» Exercise brief
Your output should be the entries below, from the first line up to and including the line with "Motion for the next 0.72", reproduced exactly and with no other lines.
(Records to use begins)
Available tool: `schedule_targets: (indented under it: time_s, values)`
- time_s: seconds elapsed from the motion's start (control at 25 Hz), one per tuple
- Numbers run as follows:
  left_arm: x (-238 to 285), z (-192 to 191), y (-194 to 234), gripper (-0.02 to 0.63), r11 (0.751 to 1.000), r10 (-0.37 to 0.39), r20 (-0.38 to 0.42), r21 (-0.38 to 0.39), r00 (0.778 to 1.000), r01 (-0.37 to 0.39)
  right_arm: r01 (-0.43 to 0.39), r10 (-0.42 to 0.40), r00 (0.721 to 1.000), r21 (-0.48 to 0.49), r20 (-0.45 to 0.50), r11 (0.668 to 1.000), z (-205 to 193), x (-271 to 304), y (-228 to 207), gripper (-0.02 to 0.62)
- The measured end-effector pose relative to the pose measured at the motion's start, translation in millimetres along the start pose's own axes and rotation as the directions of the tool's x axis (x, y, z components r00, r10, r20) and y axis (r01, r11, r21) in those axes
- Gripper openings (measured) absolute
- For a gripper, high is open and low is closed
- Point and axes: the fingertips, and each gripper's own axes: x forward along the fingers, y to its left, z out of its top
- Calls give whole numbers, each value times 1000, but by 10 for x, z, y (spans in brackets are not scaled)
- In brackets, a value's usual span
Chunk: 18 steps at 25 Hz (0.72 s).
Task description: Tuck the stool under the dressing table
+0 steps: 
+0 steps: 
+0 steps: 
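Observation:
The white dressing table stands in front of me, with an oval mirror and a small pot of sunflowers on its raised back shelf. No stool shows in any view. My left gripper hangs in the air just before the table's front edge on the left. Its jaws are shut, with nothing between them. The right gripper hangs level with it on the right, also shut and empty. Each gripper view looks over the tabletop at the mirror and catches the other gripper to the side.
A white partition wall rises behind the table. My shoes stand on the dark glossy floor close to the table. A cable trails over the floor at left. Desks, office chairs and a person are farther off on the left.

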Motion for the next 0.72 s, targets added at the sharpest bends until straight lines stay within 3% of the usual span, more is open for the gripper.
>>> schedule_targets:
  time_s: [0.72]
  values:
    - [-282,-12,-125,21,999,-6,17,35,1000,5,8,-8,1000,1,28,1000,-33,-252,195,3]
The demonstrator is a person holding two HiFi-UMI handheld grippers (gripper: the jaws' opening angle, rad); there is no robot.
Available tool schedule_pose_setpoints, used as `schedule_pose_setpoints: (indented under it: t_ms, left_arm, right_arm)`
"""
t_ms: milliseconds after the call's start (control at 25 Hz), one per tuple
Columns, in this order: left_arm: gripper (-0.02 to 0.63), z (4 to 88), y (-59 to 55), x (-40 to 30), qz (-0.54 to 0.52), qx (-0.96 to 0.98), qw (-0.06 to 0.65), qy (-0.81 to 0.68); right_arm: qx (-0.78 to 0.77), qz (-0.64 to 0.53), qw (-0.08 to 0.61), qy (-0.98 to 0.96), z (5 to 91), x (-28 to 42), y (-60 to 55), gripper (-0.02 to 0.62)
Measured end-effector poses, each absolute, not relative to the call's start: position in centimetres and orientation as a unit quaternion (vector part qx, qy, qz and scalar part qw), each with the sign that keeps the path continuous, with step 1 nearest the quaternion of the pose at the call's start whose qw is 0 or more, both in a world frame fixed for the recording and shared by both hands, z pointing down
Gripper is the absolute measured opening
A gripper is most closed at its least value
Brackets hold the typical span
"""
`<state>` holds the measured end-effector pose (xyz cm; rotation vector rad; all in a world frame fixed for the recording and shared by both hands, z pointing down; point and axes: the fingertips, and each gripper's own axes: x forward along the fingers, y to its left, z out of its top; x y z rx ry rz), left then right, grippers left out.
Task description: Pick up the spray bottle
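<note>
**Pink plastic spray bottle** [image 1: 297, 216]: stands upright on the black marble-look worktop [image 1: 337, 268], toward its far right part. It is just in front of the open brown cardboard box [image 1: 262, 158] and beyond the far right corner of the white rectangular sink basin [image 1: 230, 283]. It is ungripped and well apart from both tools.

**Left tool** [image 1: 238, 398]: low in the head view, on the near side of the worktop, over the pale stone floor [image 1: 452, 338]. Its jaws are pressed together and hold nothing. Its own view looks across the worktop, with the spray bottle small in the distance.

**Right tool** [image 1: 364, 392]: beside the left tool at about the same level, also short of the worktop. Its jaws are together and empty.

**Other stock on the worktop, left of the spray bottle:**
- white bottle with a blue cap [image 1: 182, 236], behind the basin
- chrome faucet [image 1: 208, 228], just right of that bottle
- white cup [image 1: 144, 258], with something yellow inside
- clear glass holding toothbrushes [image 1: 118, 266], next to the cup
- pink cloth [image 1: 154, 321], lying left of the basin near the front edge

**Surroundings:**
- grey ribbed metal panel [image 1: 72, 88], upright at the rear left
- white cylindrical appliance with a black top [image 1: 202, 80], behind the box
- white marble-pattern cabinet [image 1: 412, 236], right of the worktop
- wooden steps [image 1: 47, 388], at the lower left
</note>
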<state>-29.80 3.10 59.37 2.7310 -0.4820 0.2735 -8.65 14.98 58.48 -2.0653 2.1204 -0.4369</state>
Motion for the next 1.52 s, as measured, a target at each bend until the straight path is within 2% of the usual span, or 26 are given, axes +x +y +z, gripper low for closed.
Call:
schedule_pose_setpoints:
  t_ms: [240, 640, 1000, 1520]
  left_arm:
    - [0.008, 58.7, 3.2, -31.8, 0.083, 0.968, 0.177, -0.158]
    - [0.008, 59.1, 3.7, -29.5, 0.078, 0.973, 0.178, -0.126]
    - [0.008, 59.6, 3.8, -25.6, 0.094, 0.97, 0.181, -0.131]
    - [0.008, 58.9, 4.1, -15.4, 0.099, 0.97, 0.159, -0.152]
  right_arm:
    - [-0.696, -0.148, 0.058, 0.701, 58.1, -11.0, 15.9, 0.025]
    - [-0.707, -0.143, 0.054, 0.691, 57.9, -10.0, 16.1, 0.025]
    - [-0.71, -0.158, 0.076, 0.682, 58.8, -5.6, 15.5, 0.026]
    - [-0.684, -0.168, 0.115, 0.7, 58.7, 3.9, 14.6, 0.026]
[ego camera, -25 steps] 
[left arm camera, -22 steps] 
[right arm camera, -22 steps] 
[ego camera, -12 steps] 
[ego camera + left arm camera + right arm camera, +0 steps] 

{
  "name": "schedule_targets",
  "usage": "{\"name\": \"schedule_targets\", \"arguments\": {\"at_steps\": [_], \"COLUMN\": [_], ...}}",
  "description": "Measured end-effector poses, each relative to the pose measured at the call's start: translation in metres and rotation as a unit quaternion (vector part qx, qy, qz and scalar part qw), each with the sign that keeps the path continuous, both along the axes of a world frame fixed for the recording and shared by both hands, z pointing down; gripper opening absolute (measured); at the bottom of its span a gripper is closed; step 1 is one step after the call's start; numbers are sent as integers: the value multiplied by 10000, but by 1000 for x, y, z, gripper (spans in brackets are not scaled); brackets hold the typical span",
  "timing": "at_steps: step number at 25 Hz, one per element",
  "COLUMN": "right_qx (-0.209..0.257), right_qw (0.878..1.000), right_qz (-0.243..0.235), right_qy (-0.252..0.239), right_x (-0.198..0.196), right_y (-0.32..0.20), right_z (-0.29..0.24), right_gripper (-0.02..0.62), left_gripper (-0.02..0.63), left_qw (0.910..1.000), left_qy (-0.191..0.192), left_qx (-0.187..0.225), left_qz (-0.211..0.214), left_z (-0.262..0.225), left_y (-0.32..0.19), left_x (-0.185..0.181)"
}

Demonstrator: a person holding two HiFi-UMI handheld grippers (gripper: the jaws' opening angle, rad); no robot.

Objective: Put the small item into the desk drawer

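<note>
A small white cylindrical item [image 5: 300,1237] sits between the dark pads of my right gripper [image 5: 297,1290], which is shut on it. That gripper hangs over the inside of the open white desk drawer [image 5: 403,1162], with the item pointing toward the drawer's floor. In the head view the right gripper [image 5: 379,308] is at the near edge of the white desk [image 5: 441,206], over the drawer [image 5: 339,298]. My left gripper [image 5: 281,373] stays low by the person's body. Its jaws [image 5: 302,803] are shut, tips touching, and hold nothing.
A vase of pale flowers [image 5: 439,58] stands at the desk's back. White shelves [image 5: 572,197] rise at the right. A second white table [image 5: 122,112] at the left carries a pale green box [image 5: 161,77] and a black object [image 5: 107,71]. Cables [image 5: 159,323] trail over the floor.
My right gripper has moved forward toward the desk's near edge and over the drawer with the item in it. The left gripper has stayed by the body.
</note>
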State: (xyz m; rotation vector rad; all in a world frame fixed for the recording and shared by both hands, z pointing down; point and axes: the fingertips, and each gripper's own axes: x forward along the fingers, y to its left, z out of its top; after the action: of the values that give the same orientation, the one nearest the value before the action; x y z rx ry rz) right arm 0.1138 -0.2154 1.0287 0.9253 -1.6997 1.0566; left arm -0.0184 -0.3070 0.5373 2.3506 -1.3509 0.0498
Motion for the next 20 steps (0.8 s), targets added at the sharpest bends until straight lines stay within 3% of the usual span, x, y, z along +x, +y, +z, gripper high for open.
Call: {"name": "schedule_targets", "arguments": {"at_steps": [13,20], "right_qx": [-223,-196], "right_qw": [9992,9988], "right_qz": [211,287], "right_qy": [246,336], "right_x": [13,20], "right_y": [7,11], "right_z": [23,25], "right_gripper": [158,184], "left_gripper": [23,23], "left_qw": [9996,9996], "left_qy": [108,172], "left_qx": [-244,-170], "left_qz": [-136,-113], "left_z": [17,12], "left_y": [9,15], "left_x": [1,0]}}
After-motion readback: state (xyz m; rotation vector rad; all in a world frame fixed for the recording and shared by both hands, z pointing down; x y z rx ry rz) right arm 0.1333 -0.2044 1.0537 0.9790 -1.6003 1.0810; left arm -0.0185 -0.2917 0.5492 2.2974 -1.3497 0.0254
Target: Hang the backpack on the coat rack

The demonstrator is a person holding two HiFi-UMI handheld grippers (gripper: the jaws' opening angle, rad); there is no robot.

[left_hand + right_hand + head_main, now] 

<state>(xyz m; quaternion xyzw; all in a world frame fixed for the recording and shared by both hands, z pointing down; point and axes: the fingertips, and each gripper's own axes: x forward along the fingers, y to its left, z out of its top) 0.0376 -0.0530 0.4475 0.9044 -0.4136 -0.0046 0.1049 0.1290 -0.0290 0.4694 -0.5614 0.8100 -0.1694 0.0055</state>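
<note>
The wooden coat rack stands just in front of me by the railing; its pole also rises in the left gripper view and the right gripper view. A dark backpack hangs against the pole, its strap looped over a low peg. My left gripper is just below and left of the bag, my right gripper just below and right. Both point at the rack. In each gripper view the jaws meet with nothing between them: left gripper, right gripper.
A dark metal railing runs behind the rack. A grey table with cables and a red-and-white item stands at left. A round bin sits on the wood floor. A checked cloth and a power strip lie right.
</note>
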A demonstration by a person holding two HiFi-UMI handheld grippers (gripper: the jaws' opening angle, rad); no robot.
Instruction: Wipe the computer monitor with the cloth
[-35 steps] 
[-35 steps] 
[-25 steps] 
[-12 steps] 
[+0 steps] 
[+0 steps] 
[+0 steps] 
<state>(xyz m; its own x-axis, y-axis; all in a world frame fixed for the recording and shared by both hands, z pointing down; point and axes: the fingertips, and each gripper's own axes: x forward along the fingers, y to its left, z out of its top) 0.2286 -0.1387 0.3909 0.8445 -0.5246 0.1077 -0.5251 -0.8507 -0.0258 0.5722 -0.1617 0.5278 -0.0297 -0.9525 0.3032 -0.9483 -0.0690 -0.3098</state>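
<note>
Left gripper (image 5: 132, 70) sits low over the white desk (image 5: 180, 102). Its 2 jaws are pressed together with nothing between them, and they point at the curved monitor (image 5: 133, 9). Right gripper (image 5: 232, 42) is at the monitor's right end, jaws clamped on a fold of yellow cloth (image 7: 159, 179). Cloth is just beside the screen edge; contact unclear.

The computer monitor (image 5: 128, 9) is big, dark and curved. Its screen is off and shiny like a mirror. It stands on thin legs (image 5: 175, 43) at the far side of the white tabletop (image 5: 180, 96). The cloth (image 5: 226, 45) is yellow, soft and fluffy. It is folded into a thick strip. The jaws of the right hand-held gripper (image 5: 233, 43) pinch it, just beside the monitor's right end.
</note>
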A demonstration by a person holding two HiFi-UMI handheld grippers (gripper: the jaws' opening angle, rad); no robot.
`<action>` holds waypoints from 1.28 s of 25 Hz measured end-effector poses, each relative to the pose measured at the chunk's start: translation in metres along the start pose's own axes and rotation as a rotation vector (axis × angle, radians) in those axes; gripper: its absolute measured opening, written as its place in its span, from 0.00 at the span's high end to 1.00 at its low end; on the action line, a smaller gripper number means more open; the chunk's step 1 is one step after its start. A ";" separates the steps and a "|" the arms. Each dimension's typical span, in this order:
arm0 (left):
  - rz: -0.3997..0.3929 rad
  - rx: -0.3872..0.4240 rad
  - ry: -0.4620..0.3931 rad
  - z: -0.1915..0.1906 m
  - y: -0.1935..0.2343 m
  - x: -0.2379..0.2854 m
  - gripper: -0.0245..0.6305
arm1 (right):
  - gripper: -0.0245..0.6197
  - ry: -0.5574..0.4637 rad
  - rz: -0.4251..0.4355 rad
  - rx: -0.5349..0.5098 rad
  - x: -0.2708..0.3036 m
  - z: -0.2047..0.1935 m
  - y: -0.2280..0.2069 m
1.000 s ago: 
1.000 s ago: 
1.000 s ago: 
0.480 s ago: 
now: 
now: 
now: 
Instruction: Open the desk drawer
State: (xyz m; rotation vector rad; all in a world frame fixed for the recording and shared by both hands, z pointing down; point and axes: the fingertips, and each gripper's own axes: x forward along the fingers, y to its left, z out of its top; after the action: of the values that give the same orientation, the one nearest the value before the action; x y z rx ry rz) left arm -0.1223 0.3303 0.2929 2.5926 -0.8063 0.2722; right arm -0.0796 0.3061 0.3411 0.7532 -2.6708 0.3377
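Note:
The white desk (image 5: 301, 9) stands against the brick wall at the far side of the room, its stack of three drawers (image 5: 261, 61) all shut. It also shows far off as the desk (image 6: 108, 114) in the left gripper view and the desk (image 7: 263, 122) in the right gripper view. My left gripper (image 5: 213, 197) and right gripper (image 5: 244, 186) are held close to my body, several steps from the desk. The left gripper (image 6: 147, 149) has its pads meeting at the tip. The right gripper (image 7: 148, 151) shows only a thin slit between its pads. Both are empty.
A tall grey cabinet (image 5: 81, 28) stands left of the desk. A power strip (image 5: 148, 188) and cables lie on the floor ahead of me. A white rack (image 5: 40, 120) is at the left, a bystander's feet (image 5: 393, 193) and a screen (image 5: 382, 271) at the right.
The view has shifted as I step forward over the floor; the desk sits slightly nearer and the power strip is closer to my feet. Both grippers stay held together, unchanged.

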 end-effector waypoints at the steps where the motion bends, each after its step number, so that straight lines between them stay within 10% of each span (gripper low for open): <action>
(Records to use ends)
» Final answer
Available tool: `schedule_targets: (indented under it: time_s, values)`
- time_s: seconds elapsed from the motion's start (control at 25 Hz), one per tuple
- Numbers run as follows:
  left_arm: x (-238 to 285), z (-192 to 191), y (-194 to 234), gripper (-0.02 to 0.63), r11 (0.751 to 1.000), r10 (-0.37 to 0.39), r20 (-0.38 to 0.42), r21 (-0.38 to 0.39), r00 (0.778 to 1.000), r01 (-0.37 to 0.39)
  right_arm: r01 (-0.43 to 0.39), r10 (-0.42 to 0.40), r00 (0.721 to 1.000), r21 (-0.48 to 0.49), r20 (-0.45 to 0.50), r11 (0.668 to 1.000), z (-205 to 193), x (-271 to 304), y (-228 to 207), gripper (-0.02 to 0.62)
- The measured end-effector pose relative to the pose measured at the motion's start, translation in millimetres along the start pose's own axes and rotation as the directions of the tool's x axis (x, y, z components r00, r10, r20) and y axis (r01, r11, r21) in those axes
- Gripper openings (measured) absolute
- For a gripper, high is open and low is closed
- Point and axes: the fingertips, and each gripper's own axes: x forward along the fingers, y to its left, z out of its top
- Calls give whole numbers, each value times 1000, but by 10 for x, z, y (spans in brackets are not scaled)
- In brackets, a value's usual span
Chunk: 18 steps at 25 Hz (0.72 s).
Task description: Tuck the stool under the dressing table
+0 steps: 
+0 steps: 
+0 steps: 
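Observation:
The white dressing table stands in front of me, with an oval mirror and a small pot of sunflowers on its raised back shelf. No stool shows in any view. My left gripper hangs in the air just before the table's front edge on the left. Its jaws are shut, with nothing between them. The right gripper hangs level with it on the right, also shut and empty. Each gripper view looks over the tabletop at the mirror and catches the other gripper to the side.
A white partition wall rises behind the table. My shoes stand on the dark glossy floor close to the table. A cable trails over the floor at left. Desks, office chairs and a person are farther off on the left.
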
Motion for the next 0.72 s, targets added at the sharpest bends until straight lines stay within 3% of the usual span, more is open for the gripper.

Output for the exercise is now complete.